Sunday, July 23, 2006

Quantitative Design

Humanized has an interesting article about measuring interface efficiency using information theory (via Daniel Jalkut). It’s an idea that deserves some thought, but for the moment I’m unconvinced. The thesis seems reasonable, but the model doesn’t capture the nuances of the real-world examples and therefore it makes predictions that seem intuitively wrong.

The natural language examples make me suspicious right off the bat. The author does draw a distinction between information and meaning, but subsequent paragraphs sometimes conflate these ideas.

Why is efficiency, defined as the amount of information entered, important? There are so many other factors to consider (including time spent waiting, cognitive load, propensity for errors, and ease of error recovery). My first reaction is that it’s better to bundle all the known and unknown factors together and measure efficiency using the time to complete the task.

In the real world, we rarely start from scratch and try to set a specific time. The initial state of the watch and the shape of the delta matter. Usually, we want to adjust the watch a few minutes forward or backward if it’s gained or lost time. Or we want to leave the minutes alone and shift the hours to account for daylight savings time or traveling through a time zone. My digital watch lets me do the daylight savings adjustment using three button presses.

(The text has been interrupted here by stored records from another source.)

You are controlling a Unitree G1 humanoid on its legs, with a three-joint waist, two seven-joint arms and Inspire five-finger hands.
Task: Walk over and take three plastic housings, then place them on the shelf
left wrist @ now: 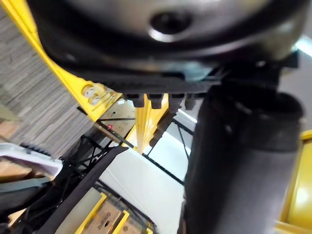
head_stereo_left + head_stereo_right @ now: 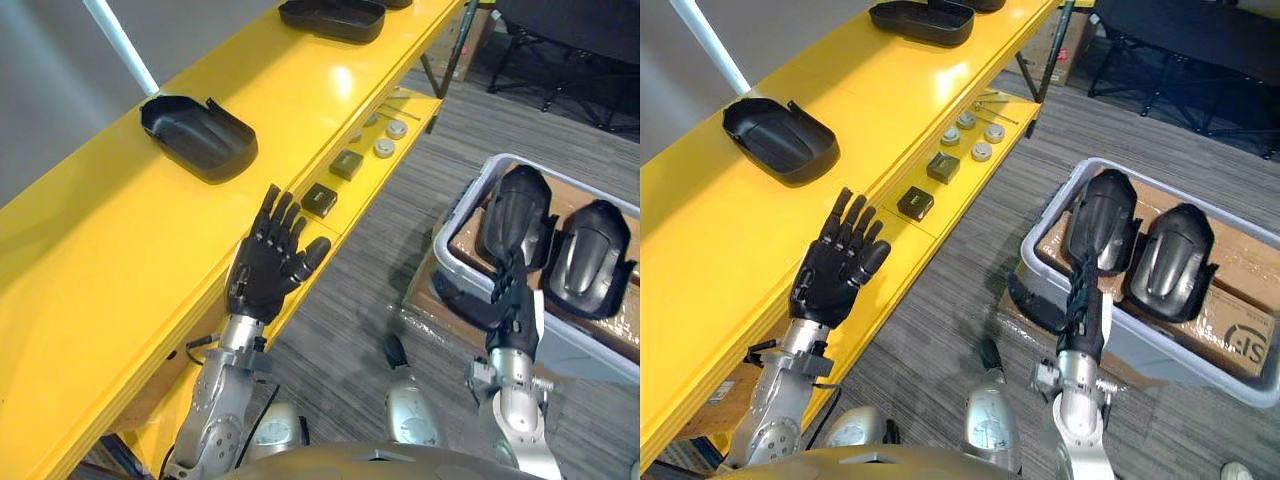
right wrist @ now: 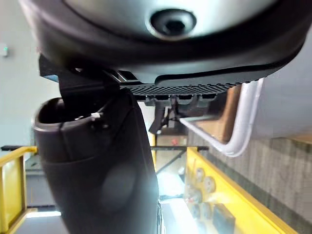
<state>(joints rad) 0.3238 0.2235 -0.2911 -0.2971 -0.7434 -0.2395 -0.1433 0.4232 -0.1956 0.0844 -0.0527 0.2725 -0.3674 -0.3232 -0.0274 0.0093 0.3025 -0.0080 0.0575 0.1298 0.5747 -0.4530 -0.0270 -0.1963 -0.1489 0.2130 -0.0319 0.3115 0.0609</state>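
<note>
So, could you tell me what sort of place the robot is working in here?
Probably a workshop or small assembly area: a long yellow shelf carries black plastic housings, small parts sit on its lower level, and a grey bin beside it holds more housings.

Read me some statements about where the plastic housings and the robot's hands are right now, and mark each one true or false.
1. A black plastic housing lies on the yellow shelf ahead of the left hand. True.
2. The left hand is curled round a housing. False: its fingers are straight and it holds nothing.
3. The grey bin is empty. False: it holds one housing and a second housing.
4. The right hand is beside the grey bin. True.
5. Small round discs lie on the lower ledge. True.
</note>
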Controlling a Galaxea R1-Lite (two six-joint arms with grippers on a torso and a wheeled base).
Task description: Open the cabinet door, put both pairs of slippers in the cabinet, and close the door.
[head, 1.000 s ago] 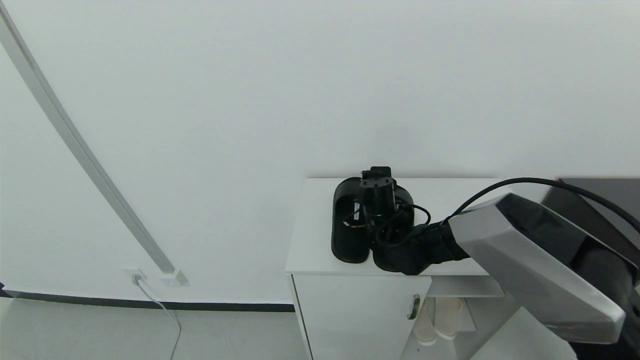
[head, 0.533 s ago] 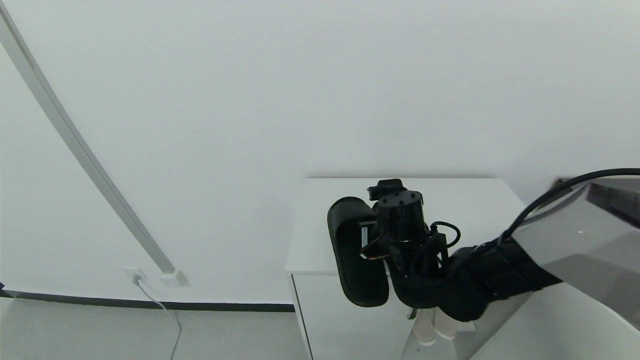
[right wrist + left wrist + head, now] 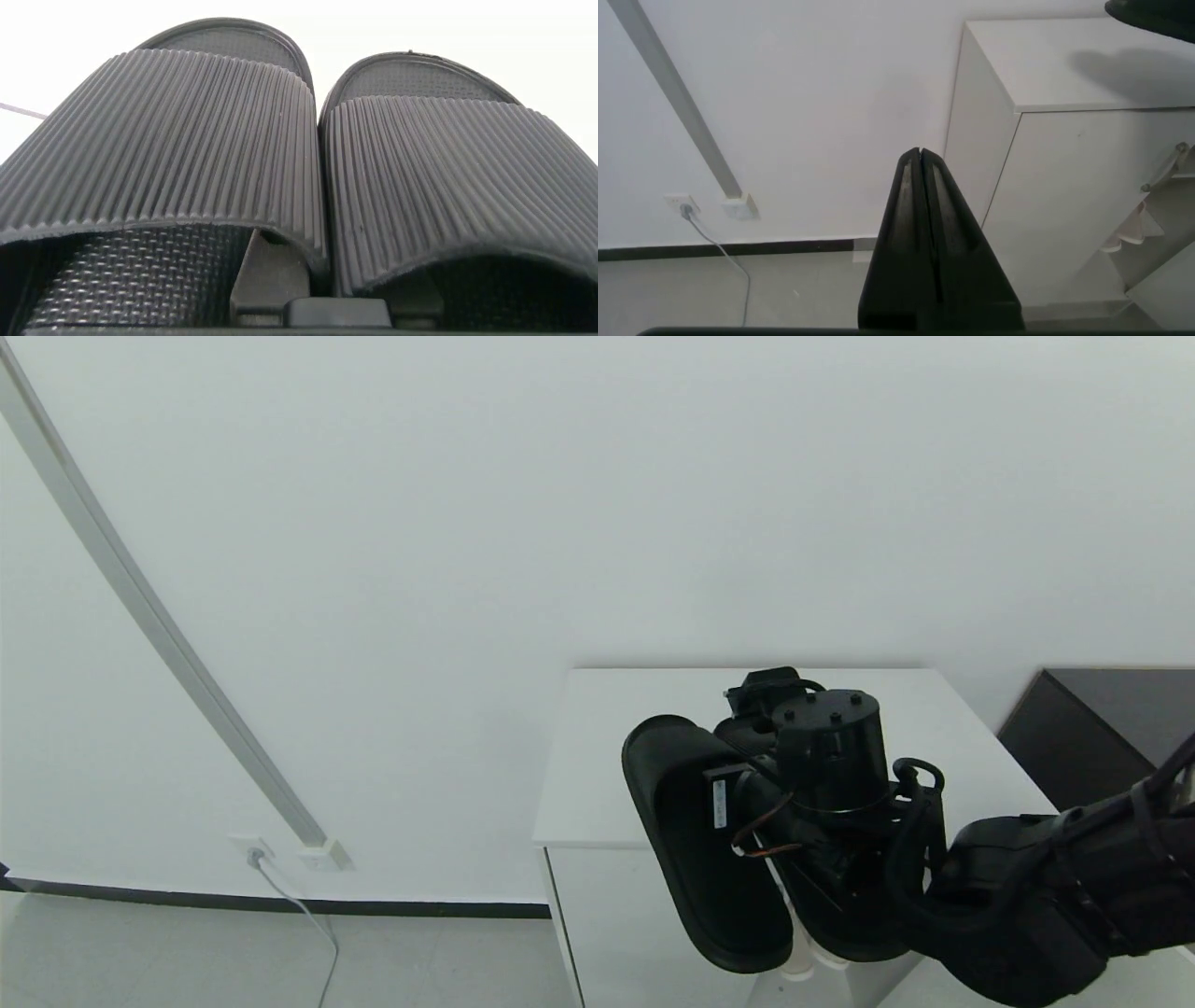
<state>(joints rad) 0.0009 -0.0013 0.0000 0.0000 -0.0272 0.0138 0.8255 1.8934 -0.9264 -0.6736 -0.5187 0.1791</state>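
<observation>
A pair of black slippers (image 3: 709, 840) hangs in the air in front of the white cabinet (image 3: 616, 775), clear of its top. My right gripper (image 3: 313, 285) is shut on them, with one finger between the two ribbed straps (image 3: 187, 140). The cabinet's left door (image 3: 1064, 196) is closed, with its handle (image 3: 1165, 166) at its right edge. Past that handle the cabinet stands open, and pale slippers (image 3: 1137, 224) rest on a shelf inside. My left gripper (image 3: 920, 163) is shut with nothing in it, low and to the left of the cabinet.
The cabinet stands against a white wall. A wall socket with a cable (image 3: 250, 851) sits low at the left, under a slanted grey trunking (image 3: 140, 607). A dark panel (image 3: 1102, 728) stands to the right of the cabinet. Bare floor (image 3: 187, 952) lies to the left.
My right arm has lifted the black slippers off the cabinet top and drawn them forward and to the right, closer to the head camera. The left gripper's motion cannot be judged.
</observation>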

Does that make it more than 100% efficient?

Analog watches also make it easy to make small changes to the time, although sometimes the only way to go backwards a few minutes is to go forwards nearly a whole day. Surely these factors matter, but the model doesn’t capture them.

The article asserts that turning the crown of an analog watch represents 9.5 bits because there are 720 possible times. The way this is presented seems like reasoning backwards to me.

What if an analog watch had two knobs to turn, one for each hand. There are 12 positions for the hour hand and 60 for the minute hand. In the real world, this makes it much easier to set the time because you don’t have to go around and around to get to the right hour. But according to the model, the efficiency has gone down because we’re still choosing one of 720 possible times, only now we have to choose between two knobs, too. After all, the digital watch was penalized for having two untouched buttons while in the quasimode of advancing the hour.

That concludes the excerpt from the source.